WORK REQUIRED:
Would you write out the data below exactly, with every line intact?

┌─ LISTED RECORDS

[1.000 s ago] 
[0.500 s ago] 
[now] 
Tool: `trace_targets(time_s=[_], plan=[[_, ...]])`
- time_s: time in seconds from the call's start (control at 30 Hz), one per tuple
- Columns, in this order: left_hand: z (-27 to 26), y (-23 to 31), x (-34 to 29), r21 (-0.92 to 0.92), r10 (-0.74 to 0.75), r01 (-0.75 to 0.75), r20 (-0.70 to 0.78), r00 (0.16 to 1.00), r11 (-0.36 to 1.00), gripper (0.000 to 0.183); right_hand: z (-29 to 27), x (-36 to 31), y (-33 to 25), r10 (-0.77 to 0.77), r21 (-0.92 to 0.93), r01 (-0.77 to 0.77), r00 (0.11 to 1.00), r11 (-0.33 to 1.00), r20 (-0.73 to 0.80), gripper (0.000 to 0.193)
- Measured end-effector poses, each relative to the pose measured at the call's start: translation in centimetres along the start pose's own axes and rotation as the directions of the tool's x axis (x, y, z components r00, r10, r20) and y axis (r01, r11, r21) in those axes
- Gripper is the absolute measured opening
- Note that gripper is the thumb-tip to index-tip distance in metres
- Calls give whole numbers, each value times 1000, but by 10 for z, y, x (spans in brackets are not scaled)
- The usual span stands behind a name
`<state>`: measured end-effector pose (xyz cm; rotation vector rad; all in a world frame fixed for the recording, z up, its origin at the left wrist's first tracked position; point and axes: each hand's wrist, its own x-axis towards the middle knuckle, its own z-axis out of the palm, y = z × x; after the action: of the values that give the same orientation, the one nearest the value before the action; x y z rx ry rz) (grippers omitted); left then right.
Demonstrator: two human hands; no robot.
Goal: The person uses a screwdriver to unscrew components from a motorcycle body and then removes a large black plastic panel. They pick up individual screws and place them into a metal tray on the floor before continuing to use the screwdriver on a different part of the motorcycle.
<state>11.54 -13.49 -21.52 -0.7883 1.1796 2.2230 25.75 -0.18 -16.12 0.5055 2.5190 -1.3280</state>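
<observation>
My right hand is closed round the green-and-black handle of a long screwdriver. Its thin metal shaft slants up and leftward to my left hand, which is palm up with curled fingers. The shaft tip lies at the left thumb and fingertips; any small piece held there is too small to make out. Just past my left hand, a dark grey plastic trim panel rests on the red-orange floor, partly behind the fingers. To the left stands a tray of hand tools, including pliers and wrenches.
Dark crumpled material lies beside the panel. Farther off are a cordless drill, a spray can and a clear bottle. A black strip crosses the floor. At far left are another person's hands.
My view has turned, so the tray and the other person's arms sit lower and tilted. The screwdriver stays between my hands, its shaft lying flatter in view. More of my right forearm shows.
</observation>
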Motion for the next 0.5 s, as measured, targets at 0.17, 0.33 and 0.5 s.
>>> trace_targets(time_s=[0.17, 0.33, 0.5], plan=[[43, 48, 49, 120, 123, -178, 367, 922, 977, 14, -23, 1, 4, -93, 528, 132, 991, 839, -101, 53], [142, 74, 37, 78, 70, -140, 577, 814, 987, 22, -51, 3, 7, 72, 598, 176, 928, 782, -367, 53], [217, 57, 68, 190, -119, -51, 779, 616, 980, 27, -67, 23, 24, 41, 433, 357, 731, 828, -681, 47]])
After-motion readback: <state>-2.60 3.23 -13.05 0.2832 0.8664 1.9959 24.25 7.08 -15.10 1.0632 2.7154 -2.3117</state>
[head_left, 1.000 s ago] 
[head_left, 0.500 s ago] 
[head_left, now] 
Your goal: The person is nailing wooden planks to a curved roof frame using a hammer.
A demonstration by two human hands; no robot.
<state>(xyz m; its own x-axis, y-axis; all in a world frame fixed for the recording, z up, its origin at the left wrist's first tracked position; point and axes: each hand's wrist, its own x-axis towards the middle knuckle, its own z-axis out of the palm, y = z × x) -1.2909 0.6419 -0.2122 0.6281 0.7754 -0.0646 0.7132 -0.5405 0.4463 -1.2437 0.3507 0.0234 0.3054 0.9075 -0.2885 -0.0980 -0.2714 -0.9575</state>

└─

RESPONSE TO THE TASK:
[1.000 s ago] 
[0.500 s ago] 
[now] 
Tool: `trace_targets(time_s=[_], plan=[[_, ...]])`
- time_s: time in seconds from the call's start (control at 30 Hz), one per tuple
- Columns, in this order: left_hand: z (-27 to 26), y (-23 to 31), x (-34 to 29), r21 (-0.92 to 0.92), r10 (-0.74 to 0.75), r01 (-0.75 to 0.75), r20 (-0.70 to 0.78), r00 (0.16 to 1.00), r11 (-0.36 to 1.00), gripper (0.000 to 0.183); right_hand: z (-29 to 27), x (-36 to 31), y (-33 to 25), r10 (-0.77 to 0.77), r21 (-0.92 to 0.93), r01 (-0.77 to 0.77), r00 (0.11 to 1.00), r11 (-0.33 to 1.00), r20 (-0.73 to 0.80), gripper (0.000 to 0.193)
- Measured end-effector poses, each relative to the pose measured at the call's start: translation in centimetres along the start pose's own axes and rotation as the directions of the tool's x axis (x, y, z components r00, r10, r20) and y axis (r01, r11, r21) in those axes
- Gripper is the absolute measured opening
- Note that gripper is the thumb-tip to index-tip distance in metres
- Calls give whole numbers, each value times 1000, but by 10 for z, y, x (spans in brackets are not scaled)
- The usual span stands behind a name
`<state>`: measured end-effector pose (xyz cm; rotation vector rad; all in a world frame fixed for the recording, z up, its origin at the left wrist's first tracked position; point and axes: each hand's wrist, its own x-axis towards the middle knuckle, its own z-axis out of the palm, y = z × x; after the action: of the values that give the same orientation, the one nearest the value before the action; x y z rx ry rz) (grippers omitted); left then right.
Demonstrator: two human hands; no robot.
Goal: The person uses a screwdriver to unscrew components from a motorcycle body and then removes a large black plastic panel. They pick up individual screws and place them into a metal tray on the floor before continuing to use the screwdriver on a different part of the motorcycle.
<state>11.54 -13.49 -21.52 -0.7883 1.1796 2.2230 25.75 -0.18 -16.12 0.5055 2.5190 -1.3280</state>
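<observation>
My right hand is closed round the green-and-black handle of a long screwdriver. Its thin metal shaft slants up and leftward to my left hand, which is palm up with curled fingers. The shaft tip lies at the left thumb and fingertips; any small piece held there is too small to make out. Just past my left hand, a dark grey plastic trim panel rests on the red-orange floor, partly behind the fingers. To the left stands a tray of hand tools, including pliers and wrenches.
Dark crumpled material lies beside the panel. Farther off are a cordless drill, a spray can and a clear bottle. A black strip crosses the floor. At far left are another person's hands.
My view has turned, so the tray and the other person's arms sit lower and tilted. The screwdriver stays between my hands, its shaft lying flatter in view. More of my right forearm shows.
</observation>
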Motion for the next 0.5 s, as measured, targets at 0.17, 0.33 and 0.5 s.
>>> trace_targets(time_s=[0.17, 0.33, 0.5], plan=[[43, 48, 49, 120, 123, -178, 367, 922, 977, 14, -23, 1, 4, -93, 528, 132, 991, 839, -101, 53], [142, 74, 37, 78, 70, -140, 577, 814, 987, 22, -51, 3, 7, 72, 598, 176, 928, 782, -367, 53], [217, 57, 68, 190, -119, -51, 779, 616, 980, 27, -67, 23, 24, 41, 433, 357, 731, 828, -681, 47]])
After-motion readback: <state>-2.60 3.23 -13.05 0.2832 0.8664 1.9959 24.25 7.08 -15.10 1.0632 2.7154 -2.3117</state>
[head_left, 1.000 s ago] 
[head_left, 0.500 s ago] 
[head_left, now] 
Your goal: The person is nailing wooden planks to a curved roof frame using a hammer.
A demonstration by two human hands; no robot.
<state>(xyz m; its own x-axis, y-axis; all in a world frame fixed for the recording, z up, its origin at the left wrist's first tracked position; point and axes: each hand's wrist, its own x-axis towards the middle knuckle, its own z-axis out of the palm, y = z × x) -1.2909 0.6419 -0.2122 0.6281 0.7754 -0.0646 0.7132 -0.5405 0.4463 -1.2437 0.3507 0.0234 0.3054 0.9075 -0.2885 -0.0980 -0.2714 -0.9575</state>

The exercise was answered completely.